Phineas G. Nanson found himself through finding order in what he was doing. This was not order that others could easily recognize but chaos that made sense to himself. A.S. Byatt seems to emerse he own personality in the characters and show an obvious preference for those that search and refereeing back to Stevens create their own song for what they feel. Organized chaos as we talked about in class defines this book and defines Byatt and Nanson. They are artist, they are writers that find facts and organize them. Their organized chaos may not make sense to us but it is our job to be detectives to find the facts and organize them, being an artist is never easy.

Thursday, September 8, 2011

Michael Scheibel - Thinking on "The Biographer's Tale" by A.S. Byatt

Epiphany: a moment of sudden revelation or insight.
To me when i saw this word  on page 291 very close to the end of the book I had my own sort of realization or revelation that brought order to this story of random facts and thoughts.

At the beginning of reading this book I was very close to throwing it in the trash and giving up barely twenty pages. I would have defiantly agreed with the amazon critics saying that this was a dull read filled with pointless facts. On page twenty there was a section that read "I have hardly mentioned Bole's personal life. His loves, hatreds etc. for these are what readers would look for skipping his speculations etc.. This is what a reader looks for to keep reading and so far there was a lack of it. But that is unfair of me to say for It was not until the end that I formed a completely different opinion.

Nanson had an obsession or obsessions, obsessed with facts and obsessed with a man that he did not quite understand fully and latter on finds out that his obsession is writing.

On page 98 and 99 Ibsen describe his process of obsession and how he creates a final work. Although Nanson would like to be a man who can dig as deep as Ibsen to find the facts, his own process is less successful but ultimately leads to his epiphany.

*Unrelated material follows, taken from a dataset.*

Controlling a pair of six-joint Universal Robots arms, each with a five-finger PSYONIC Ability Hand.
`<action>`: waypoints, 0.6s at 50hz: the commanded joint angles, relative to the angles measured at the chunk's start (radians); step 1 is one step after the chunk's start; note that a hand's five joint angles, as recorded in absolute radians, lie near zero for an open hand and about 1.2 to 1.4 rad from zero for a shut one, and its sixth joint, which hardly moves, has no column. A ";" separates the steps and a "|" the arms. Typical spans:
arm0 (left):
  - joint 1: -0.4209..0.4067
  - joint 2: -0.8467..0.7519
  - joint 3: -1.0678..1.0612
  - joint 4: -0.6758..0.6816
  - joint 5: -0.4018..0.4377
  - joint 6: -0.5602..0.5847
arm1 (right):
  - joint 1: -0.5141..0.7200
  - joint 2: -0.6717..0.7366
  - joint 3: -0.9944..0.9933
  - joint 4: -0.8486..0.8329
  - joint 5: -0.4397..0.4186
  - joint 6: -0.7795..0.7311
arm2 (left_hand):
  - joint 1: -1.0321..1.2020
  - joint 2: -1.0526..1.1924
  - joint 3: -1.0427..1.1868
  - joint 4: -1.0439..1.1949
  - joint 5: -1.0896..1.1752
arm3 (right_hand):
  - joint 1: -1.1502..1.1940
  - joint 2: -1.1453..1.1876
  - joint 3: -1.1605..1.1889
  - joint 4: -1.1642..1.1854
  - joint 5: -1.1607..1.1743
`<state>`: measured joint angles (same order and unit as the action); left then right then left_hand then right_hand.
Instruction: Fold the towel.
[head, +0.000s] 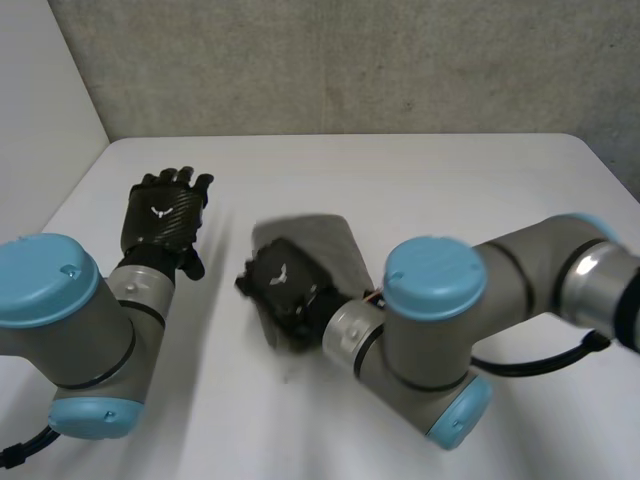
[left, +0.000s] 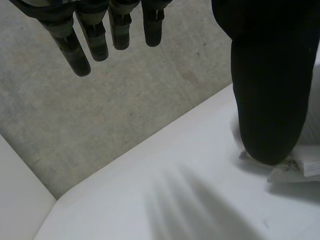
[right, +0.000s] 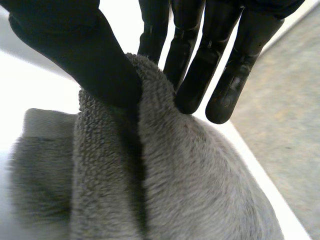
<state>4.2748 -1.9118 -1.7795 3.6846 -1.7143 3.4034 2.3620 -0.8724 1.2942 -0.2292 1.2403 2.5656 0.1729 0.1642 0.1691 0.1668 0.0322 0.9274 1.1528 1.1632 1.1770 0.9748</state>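
On the white table (head: 400, 180) the grey towel (head: 335, 245) lies bunched under my right hand (head: 285, 290), its bulk running back beneath my palm. My thumb (right: 100, 65) and fingers (right: 200, 75) pinch a raised fold. My left hand (head: 163, 215), fingers straight and empty, sits well apart, so the right is nearer.

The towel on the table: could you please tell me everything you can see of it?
The towel is grey, with a soft, fleecy pile and a flatter band at one edge. It lies bunched, not flat, near the middle of the white table. The right hand is over it and pinches a raised fold between its thumb and straight fingers.
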 joint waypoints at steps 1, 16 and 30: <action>-0.007 0.002 0.020 0.000 0.007 -0.001 | 0.010 -0.031 -0.026 0.021 0.120 0.026 | 0.002 0.010 0.005 0.008 -0.032 | -0.493 -0.719 -0.729 -0.743 -0.715; -0.121 -0.056 0.225 -0.027 0.016 -0.114 | -0.159 -0.136 -0.042 0.093 0.186 0.492 | 0.044 0.052 0.047 0.050 0.010 | -0.753 -0.978 -0.989 -1.003 -0.975; -0.144 -0.296 0.353 -0.344 0.078 -0.337 | -0.211 0.107 -0.197 0.199 0.094 0.505 | 0.026 0.035 0.030 0.032 -0.008 | -0.753 -0.978 -0.989 -1.003 -0.975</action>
<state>4.1256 -2.1070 -1.4543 3.4520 -1.6438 3.1487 2.1524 -0.8595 1.1577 -0.0745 1.3802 3.0762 0.1765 0.1790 0.1811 0.1771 0.0322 0.2100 0.2271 0.2142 0.2325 0.0603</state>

Another topic that fits into Nanson's epiphany was that of the romance of research. This phrase did not become clear until page 221 in the book. "So what did we talk about? She had become wholly engrossed in the problem of the marble connection. She would report minor triumphs -- and so on...." So was it the romance of research that Nanson made love to Vera after they found out what a few marbles names were or latter on when the research of Bees produced the same effect of Nanson and Fulla. NO

Thursday, September 1, 2011

Thinking on Wallace Stevens "The Idead of Order at Key West" by Mike Scheibel

I had one of many questions that troubled me in this poem and it was in the first line of the second stanza. "The sea was not a mask, No more was she." i wasn't sure if this ment that this was not an imaginative world. But the latter on in the poem the line "She was the single artificer of the world in which she sang." suggests that the world she exists in is of her imagination. So the battle between imagination and the external reality that the narrator see's is somewhat unclear throughout the poem. It made me think that it did not matter if the seen was an imagination or reality, it did not matter who the woman was that created this world. It is the narrators imaginative reaction to the woman's voice that was the important theme. And at the very end the last stanza which I will not write out completely because you know it by heart "And of ourselves and our origins, In ghostlier demarcations, keener sounds." It seems that the narrator, who is trying to effect the reader as well, finally finds personal meaning to the sounds that he is hearing and partly images he is seeing to create order to his own imaginative thought. What i got from this poem is that our senses of either the real or imaginative world should be allowed to effect us to the point were we find meaning and order in what we sense. It is for us not to walk through life blind to our surroundings but to investigate and create our own reflection that demarcates the world we live in or present in.